**Work to be completed**: In the records below, begin at the line that has "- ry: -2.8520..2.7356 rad" and stop after the line that has "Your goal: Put"; quote those lines verbatim and nothing more.

Start of Block

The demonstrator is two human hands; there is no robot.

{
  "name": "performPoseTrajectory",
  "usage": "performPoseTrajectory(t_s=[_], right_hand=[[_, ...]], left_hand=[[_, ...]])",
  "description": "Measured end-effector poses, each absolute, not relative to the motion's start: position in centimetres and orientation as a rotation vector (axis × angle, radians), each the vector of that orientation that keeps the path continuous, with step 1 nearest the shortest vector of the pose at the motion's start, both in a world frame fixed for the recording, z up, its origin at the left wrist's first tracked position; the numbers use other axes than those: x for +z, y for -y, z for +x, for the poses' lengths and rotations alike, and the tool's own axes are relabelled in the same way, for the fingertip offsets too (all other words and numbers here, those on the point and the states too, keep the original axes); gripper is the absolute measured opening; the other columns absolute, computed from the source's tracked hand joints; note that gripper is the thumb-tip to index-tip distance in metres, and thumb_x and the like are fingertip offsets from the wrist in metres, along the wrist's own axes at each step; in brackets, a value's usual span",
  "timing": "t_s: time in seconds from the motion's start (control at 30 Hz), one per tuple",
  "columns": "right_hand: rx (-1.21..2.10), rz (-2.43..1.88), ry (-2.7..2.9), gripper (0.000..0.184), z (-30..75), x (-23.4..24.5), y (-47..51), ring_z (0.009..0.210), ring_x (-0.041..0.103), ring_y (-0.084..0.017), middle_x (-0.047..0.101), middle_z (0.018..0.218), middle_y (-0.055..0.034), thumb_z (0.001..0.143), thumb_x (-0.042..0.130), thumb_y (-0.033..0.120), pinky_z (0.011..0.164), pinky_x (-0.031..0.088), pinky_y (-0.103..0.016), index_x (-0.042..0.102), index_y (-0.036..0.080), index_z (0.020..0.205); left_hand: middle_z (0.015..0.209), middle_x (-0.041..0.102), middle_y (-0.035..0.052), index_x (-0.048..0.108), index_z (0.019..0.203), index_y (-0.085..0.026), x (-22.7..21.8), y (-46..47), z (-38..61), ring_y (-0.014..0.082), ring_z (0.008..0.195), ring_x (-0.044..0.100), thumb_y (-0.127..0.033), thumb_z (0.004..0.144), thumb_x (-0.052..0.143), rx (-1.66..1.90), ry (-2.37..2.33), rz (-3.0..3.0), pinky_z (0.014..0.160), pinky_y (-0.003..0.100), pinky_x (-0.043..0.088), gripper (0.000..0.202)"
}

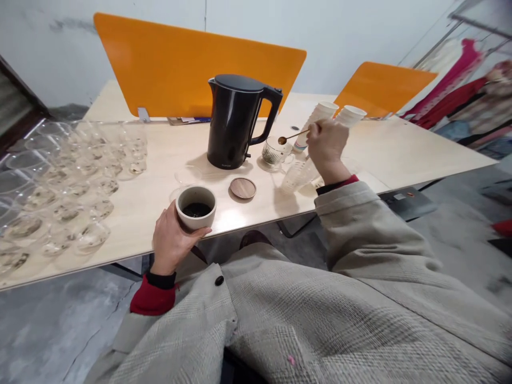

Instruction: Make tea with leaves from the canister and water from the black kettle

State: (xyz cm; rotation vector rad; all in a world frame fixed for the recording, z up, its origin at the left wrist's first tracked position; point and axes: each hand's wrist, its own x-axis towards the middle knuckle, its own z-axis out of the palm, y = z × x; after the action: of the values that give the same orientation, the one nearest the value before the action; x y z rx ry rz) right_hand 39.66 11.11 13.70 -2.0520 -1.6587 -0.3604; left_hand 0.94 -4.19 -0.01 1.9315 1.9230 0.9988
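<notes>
Your left hand point(170, 237) holds the pale cup point(202, 223), dark inside, at the table's point(400, 146) near edge; your right hand point(328, 143) pinches a small spoon point(282, 141), apparently over the glass cup point(272, 156) right of the black kettle point(230, 128). Spooning seems in hand; the next move calls for a level spoon.

Pale tbl point(400, 149) holds blk kettle point(232, 128), wood disc point(242, 189), glass mug point(272, 154) & clr cups point(76, 188).
</notes>
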Motion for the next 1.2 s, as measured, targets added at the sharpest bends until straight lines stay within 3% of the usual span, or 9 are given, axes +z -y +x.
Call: performPoseTrajectory(t_s=[0.2, 0.37, 0.5, 0.63, 0.73, 0.9, 1.2], right_hand=[[-0.305, -2.255, 1.645, 0.037, 38.3, 12.1, -13.8, 0.113, 0.072, -0.034, 0.079, 0.123, -0.0248, 0.103, 0.050, 0.021, 0.094, 0.051, -0.044, 0.081, 0.009, 0.119], [-0.267, -2.257, 1.645, 0.023, 38.5, 11.5, -13.9, 0.103, 0.072, -0.030, 0.080, 0.104, -0.0172, 0.098, 0.064, 0.022, 0.091, 0.054, -0.043, 0.084, 0.014, 0.106], [-0.342, -2.191, 1.641, 0.016, 37.9, 12.6, -11.8, 0.101, 0.073, -0.032, 0.080, 0.097, -0.0158, 0.093, 0.077, 0.028, 0.094, 0.056, -0.053, 0.084, 0.015, 0.099], [-0.445, -1.927, 1.745, 0.035, 35.6, 12.4, -7.5, 0.108, 0.072, -0.035, 0.077, 0.127, -0.0197, 0.099, 0.071, 0.034, 0.096, 0.054, -0.056, 0.079, 0.018, 0.129], [-0.280, -1.709, 1.937, 0.045, 33.0, 9.8, -4.8, 0.105, 0.073, -0.035, 0.079, 0.120, -0.0169, 0.104, 0.062, 0.050, 0.094, 0.056, -0.053, 0.077, 0.019, 0.132], [-0.031, -1.572, 2.308, 0.069, 29.8, 3.9, -4.6, 0.123, 0.067, -0.044, 0.067, 0.149, -0.0236, 0.097, 0.068, 0.059, 0.101, 0.055, -0.057, 0.064, 0.014, 0.150], [0.075, -1.427, 2.184, 0.057, 29.5, 0.8, -4.9, 0.125, 0.065, -0.043, 0.073, 0.137, -0.0229, 0.094, 0.066, 0.049, 0.111, 0.051, -0.063, 0.070, 0.015, 0.140]], left_hand=[[0.138, 0.074, 0.0183, 0.054, 0.148, -0.019, 0.0, 4.3, 0.9, 0.0434, 0.129, 0.070, -0.064, 0.068, 0.091, 0.981, -1.942, 1.932, 0.104, 0.053, 0.058, 0.099], [0.138, 0.074, 0.0177, 0.054, 0.148, -0.020, 0.0, 4.3, 1.0, 0.0429, 0.128, 0.070, -0.064, 0.069, 0.091, 1.006, -1.921, 1.939, 0.104, 0.053, 0.058, 0.098], [0.136, 0.075, 0.0168, 0.055, 0.145, -0.022, 0.0, 4.3, 1.1, 0.0436, 0.127, 0.071, -0.063, 0.069, 0.092, 1.044, -1.900, 1.940, 0.103, 0.055, 0.058, 0.095], [0.135, 0.075, 0.0164, 0.056, 0.143, -0.022, 0.0, 4.4, 1.1, 0.0432, 0.126, 0.071, -0.062, 0.067, 0.093, 1.050, -1.890, 1.938, 0.102, 0.055, 0.059, 0.093], [0.135, 0.075, 0.0164, 0.056, 0.143, -0.022, 0.1, 4.5, 1.2, 0.0420, 0.126, 0.072, -0.060, 0.067, 0.094, 1.048, -1.887, 1.934, 0.103, 0.054, 0.059, 0.093], [0.138, 0.074, 0.0165, 0.056, 0.142, -0.021, 0.1, 4.6, 1.3, 0.0416, 0.129, 0.071, -0.061, 0.066, 0.095, 1.069, -1.872, 1.949, 0.106, 0.056, 0.058, 0.094], [0.138, 0.074, 0.0180, 0.056, 0.143, -0.021, -0.2, 4.8, 1.4, 0.0420, 0.130, 0.070, -0.064, 0.066, 0.096, 1.057, -1.802, 2.093, 0.114, 0.061, 0.054, 0.097]])
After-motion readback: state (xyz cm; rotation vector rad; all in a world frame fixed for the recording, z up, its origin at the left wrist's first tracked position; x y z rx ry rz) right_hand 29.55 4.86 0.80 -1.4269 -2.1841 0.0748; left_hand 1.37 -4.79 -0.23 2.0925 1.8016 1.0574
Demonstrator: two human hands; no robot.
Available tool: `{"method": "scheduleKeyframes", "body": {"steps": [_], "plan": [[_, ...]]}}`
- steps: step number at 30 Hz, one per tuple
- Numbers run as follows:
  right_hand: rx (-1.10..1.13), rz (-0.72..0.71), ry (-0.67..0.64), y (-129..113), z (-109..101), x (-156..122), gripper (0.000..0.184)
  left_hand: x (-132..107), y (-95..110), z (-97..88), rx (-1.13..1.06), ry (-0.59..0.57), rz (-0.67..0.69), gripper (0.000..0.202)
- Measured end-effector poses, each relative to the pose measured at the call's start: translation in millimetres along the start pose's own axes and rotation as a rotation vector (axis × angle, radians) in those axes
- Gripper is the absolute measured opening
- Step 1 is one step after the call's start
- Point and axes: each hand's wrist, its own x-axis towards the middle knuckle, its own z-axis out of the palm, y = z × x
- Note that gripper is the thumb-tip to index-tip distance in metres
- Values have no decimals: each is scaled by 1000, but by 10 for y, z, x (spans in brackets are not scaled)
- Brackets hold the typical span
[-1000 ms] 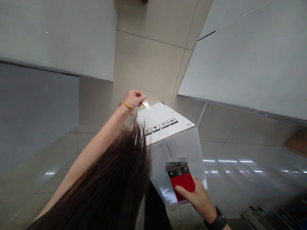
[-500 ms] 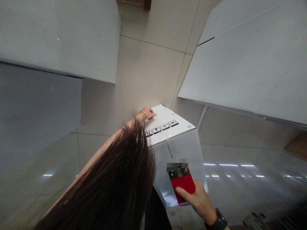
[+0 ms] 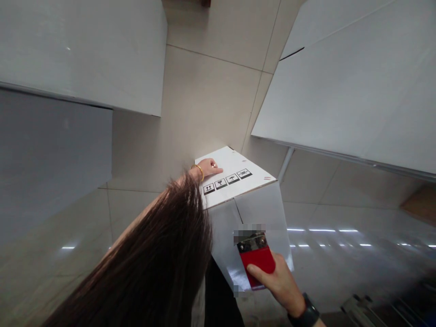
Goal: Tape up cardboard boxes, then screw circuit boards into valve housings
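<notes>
A white cardboard box with black handling symbols on its side stands on the tiled floor in front of me. My left hand, with a gold bangle at the wrist, lies on the box's far side face, fingers pressed against it. My right hand, with a black watch on the wrist, grips a red tape dispenser held against the box's near face. Long dark hair hangs across the lower left and hides most of my left arm.
Large white panels or boxes stand at the left and at the right, with beige floor tiles between them. A metal leg shows under the right panel. A brown cardboard edge is at far right.
One second ago my left hand was raised above the box, pinching a strip of clear tape. It has since come down onto the box's side. The right hand with the dispenser has barely moved.
</notes>
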Motion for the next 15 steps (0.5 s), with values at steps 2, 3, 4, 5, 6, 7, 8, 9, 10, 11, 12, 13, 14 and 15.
{"method": "scheduleKeyframes", "body": {"steps": [2, 3, 4, 5, 6, 7, 8, 9, 10, 11, 12, 13, 14, 15], "plan": [[-2, 13, 4, 1, 4, 1, 35, 35, 15, 61, 41, 28, 14, 21], [-5, 18, 3, 5, 5, 0, 36, 48, 16, 83, 59, 35, 21, 20], [-9, 21, -1, 9, 6, 1, 36, 57, 11, 97, 75, 40, 27, 20], [-12, 22, -5, 12, 7, 1, 35, 59, -3, 100, 93, 49, 27, 21], [-13, 23, -8, 15, 6, 2, 35, 53, -25, 91, 114, 64, 16, 22], [-12, 23, -11, 16, 6, 4, 34, 41, -54, 69, 139, 87, -8, 26], [-10, 22, -12, 17, 4, 5, 34, 23, -87, 35, 170, 119, -48, 31], [-7, 21, -11, 18, 3, 7, 34, 1, -118, -8, 208, 159, -97, 38], [-6, 18, -12, 21, 1, 8, 34, -24, -138, -54, 252, 199, -147, 44], [-8, 17, -13, 25, 0, 8, 34, -52, -142, -98, 299, 231, -188, 47], [-10, 18, -13, 33, -1, 7, 34, -80, -121, -132, 346, 247, -209, 46], [-13, 18, -14, 44, -2, 6, 35, -111, -71, -149, 390, 241, -206, 42], [-15, 15, -15, 57, -1, 4, 35, -146, 9, -146, 430, 211, -179, 40], [-16, 8, -16, 72, 0, 2, 36, -188, 118, -121, 465, 161, -136, 41]]}}
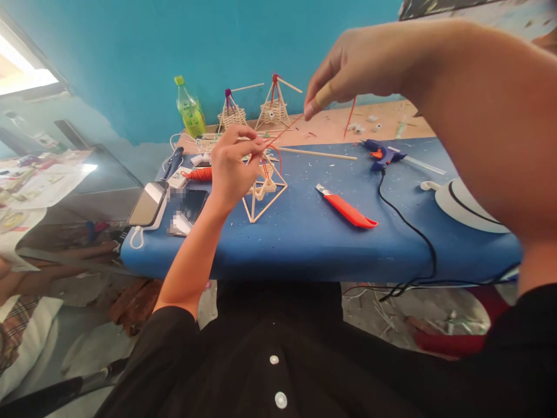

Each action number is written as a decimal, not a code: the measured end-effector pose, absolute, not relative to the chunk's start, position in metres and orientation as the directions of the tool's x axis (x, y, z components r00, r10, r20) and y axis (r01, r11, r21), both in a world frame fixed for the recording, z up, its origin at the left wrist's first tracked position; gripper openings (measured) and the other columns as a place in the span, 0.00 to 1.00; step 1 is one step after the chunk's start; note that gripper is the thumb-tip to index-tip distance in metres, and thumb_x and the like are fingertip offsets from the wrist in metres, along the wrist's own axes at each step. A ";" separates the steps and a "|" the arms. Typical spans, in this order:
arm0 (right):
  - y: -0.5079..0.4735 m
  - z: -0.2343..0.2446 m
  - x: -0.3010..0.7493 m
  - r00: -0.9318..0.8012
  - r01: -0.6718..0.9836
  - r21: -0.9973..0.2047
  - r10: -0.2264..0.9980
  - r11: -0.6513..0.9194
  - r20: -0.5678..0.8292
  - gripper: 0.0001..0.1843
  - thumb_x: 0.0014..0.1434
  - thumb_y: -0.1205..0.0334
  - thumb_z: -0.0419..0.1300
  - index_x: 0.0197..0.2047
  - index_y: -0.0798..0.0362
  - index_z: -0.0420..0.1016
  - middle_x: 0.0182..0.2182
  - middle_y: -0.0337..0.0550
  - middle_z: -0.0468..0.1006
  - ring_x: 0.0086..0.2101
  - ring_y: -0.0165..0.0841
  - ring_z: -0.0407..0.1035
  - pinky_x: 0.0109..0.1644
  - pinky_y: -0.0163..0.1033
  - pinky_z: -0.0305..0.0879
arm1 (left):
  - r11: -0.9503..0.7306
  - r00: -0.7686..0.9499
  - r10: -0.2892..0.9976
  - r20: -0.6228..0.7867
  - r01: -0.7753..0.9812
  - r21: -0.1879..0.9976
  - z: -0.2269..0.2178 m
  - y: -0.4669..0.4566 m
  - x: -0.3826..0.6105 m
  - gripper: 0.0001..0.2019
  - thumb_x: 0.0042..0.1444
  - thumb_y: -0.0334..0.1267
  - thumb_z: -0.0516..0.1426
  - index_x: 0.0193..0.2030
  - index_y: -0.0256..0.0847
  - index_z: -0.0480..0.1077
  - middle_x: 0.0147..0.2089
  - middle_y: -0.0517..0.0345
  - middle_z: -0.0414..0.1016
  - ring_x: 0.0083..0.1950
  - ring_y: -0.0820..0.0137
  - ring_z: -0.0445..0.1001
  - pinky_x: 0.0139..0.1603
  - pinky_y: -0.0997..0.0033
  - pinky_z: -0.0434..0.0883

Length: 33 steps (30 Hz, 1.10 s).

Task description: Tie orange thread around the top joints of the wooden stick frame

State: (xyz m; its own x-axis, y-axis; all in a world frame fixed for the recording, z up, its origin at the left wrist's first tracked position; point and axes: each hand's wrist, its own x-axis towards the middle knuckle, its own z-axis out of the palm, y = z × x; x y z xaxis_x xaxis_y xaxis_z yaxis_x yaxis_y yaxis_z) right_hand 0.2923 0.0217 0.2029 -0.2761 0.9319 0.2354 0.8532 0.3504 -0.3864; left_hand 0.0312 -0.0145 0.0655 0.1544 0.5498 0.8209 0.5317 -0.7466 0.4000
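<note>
My left hand (237, 165) pinches the top of a small pyramid frame of wooden sticks (270, 203), which stands on the blue table mat. Its fingertips cover the joint where the sticks meet. Raised above and to the right, my right hand (337, 75) holds an orange string (285, 133) between thumb and fingers. The string runs taut down to the frame's top. More orange string loops inside the frame. A spool of orange string (200, 174) lies just behind my left wrist.
On the blue mat (287, 244) lie a red utility knife (348, 210), a glue gun (378, 154) with a black cord, a white cup (465, 203) and phones (148, 203). Two finished-looking stick pyramids (273, 107) and a green bottle (190, 110) stand by the wall. Another person's legs show at left.
</note>
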 end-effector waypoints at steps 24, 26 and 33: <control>0.012 0.038 0.266 -0.210 0.411 -0.902 0.977 0.130 0.045 0.17 0.55 0.45 0.74 0.36 0.50 0.86 0.21 0.34 0.68 0.25 0.29 0.54 0.31 0.38 0.52 | -0.767 0.140 0.550 0.823 0.475 0.431 0.063 -0.011 0.030 0.03 0.66 0.36 0.69 0.40 0.50 0.85 0.48 0.57 0.85 0.51 0.63 0.84 0.63 0.55 0.84; -0.005 0.034 0.266 -0.154 0.476 -0.849 0.972 0.229 0.176 0.16 0.58 0.45 0.71 0.34 0.50 0.86 0.24 0.38 0.73 0.27 0.31 0.59 0.34 0.39 0.56 | -0.764 0.130 0.554 0.822 0.472 0.440 0.063 -0.010 0.031 0.02 0.65 0.37 0.69 0.40 0.49 0.85 0.48 0.56 0.85 0.52 0.63 0.83 0.63 0.56 0.85; -0.061 0.020 0.259 -0.371 0.722 -0.412 0.813 0.556 0.448 0.22 0.72 0.54 0.52 0.37 0.46 0.87 0.31 0.44 0.81 0.31 0.35 0.66 0.38 0.41 0.56 | -0.758 0.094 0.573 0.814 0.439 0.482 0.061 -0.009 0.034 0.03 0.63 0.35 0.69 0.40 0.47 0.86 0.49 0.55 0.85 0.50 0.64 0.83 0.58 0.61 0.86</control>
State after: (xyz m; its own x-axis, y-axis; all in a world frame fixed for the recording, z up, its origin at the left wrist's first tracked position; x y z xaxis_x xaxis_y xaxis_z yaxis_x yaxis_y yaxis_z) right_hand 0.2588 -0.0613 0.0203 -0.3711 0.8132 0.4484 0.7217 0.5564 -0.4118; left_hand 0.0336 -0.0090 0.0609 0.0944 0.5727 0.8143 0.4388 -0.7581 0.4824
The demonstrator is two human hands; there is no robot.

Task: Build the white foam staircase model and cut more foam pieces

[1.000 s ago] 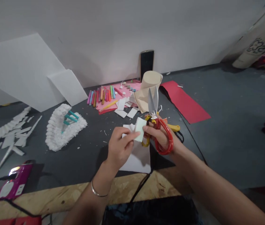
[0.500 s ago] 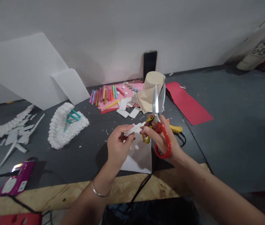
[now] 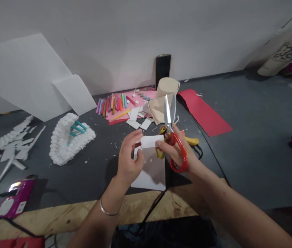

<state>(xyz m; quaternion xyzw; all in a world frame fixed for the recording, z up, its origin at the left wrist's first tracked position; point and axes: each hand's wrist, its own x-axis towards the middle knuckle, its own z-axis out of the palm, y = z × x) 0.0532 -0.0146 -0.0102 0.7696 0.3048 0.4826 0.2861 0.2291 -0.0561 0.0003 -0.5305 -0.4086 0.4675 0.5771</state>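
Note:
My right hand (image 3: pixel 178 148) has red-handled scissors (image 3: pixel 170 113) hooked in it, blades pointing up and slightly apart. Its thumb and fingers also pinch a small white rectangular piece of paper (image 3: pixel 149 141) by the right end. At that piece's left end is my left hand (image 3: pixel 130 156), thumb and fingers spread apart, not gripping it. A yellow loop handle (image 3: pixel 159 153) shows beside my right fingers; what it belongs to is partly hidden. Below the hands lies a white sheet (image 3: pixel 149 175) with small white bits on it.
A white textured jaw-shaped model (image 3: pixel 58 144) with teal sticks stands left, near white strips (image 3: pixel 14 148). Behind lie coloured sticks (image 3: pixel 112 104), white rectangles (image 3: pixel 133 124), a beige roll (image 3: pixel 166 86) and a phone (image 3: pixel 162 70). Red paper (image 3: pixel 207 115) lies right; a yellow tool (image 3: pixel 192 141) sits behind my right hand.
My left fingers have opened away from the white piece, which now shows flat and whole in my right pinch. The scissors stay in my right hand. The view has shifted slightly.

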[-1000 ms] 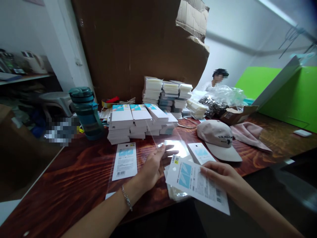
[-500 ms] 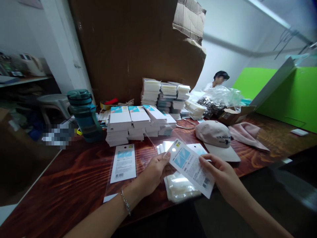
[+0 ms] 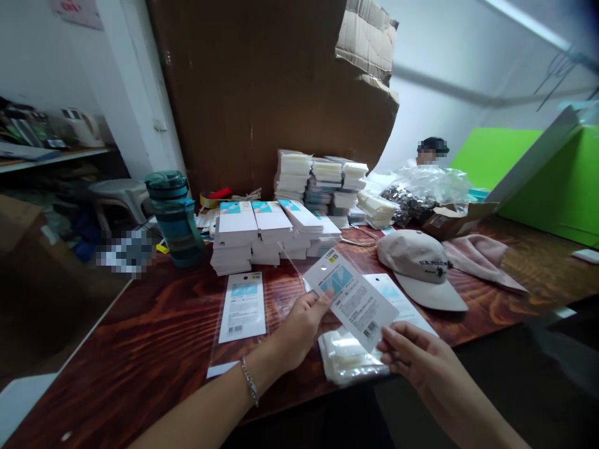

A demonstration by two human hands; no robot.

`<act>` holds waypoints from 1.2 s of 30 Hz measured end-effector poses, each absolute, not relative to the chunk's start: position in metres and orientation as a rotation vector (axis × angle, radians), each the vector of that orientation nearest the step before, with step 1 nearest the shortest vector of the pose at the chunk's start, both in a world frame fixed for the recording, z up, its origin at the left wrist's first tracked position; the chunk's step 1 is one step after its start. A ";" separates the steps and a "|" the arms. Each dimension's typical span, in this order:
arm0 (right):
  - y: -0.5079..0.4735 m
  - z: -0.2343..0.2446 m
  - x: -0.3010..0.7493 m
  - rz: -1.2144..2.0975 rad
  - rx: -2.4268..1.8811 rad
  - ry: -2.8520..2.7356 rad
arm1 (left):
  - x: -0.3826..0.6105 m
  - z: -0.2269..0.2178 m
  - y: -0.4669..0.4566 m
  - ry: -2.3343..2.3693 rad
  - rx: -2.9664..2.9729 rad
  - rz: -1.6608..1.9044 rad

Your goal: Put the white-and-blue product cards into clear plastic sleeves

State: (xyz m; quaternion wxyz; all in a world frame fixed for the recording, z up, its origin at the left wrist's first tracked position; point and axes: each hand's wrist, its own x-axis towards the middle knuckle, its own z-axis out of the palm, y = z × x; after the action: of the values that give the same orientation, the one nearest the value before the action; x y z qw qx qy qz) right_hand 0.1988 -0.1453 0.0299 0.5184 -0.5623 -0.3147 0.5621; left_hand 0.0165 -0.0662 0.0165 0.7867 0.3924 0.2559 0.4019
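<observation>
A white and blue printed card [image 3: 358, 305] with a barcode is held tilted above the table in the head view. My left hand [image 3: 299, 324] pinches its left edge between thumb and fingers. At its lower right corner, my right hand [image 3: 412, 355] grips it too. Beneath it lies a pile of clear plastic sleeves [image 3: 353, 365] at the table's front edge. Another printed card [image 3: 397, 296] is partly hidden behind the held one. Left of my hands, a card [image 3: 243, 312] rests flat on a clear sleeve.
Stacks of cards [image 3: 238, 240] stand at the middle back, with taller stacks [image 3: 292, 174] behind. A teal bottle [image 3: 173, 218] is at left. A beige cap [image 3: 416, 265], pink cloth [image 3: 486, 259] and open carton [image 3: 458, 218] lie right. A person [image 3: 431, 153] sits beyond.
My right hand has shifted down to the card's lower corner, and my left hand has slid along its left edge. The view has swung slightly left.
</observation>
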 end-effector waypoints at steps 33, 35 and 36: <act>-0.137 0.032 0.173 1.474 -1.099 -0.541 | 0.021 -0.008 -0.070 0.665 1.411 0.794; -0.138 0.029 0.171 1.416 -1.131 -0.568 | 0.019 -0.006 -0.070 0.664 1.422 0.781; -0.138 0.028 0.171 1.366 -1.175 -0.607 | 0.019 -0.005 -0.070 0.664 1.428 0.770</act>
State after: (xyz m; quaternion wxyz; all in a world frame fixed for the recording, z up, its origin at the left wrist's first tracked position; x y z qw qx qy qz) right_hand 0.1707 -0.1383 0.0280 0.5813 -0.5027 -0.2597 0.5848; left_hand 0.0186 -0.0697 -0.0045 0.6398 0.6261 0.2911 0.3377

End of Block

**Written solution**:
  - ry: -2.8520..2.7356 rad
arm1 (left):
  - x: -0.3826..0.6105 m
  - z: -0.2269..0.2178 m
  - y: -0.4669..0.4566 m
  - ry: -2.3343..2.3693 rad
  - rx: -2.9664..2.9729 rad
  - rz: -1.6608..1.9044 rad

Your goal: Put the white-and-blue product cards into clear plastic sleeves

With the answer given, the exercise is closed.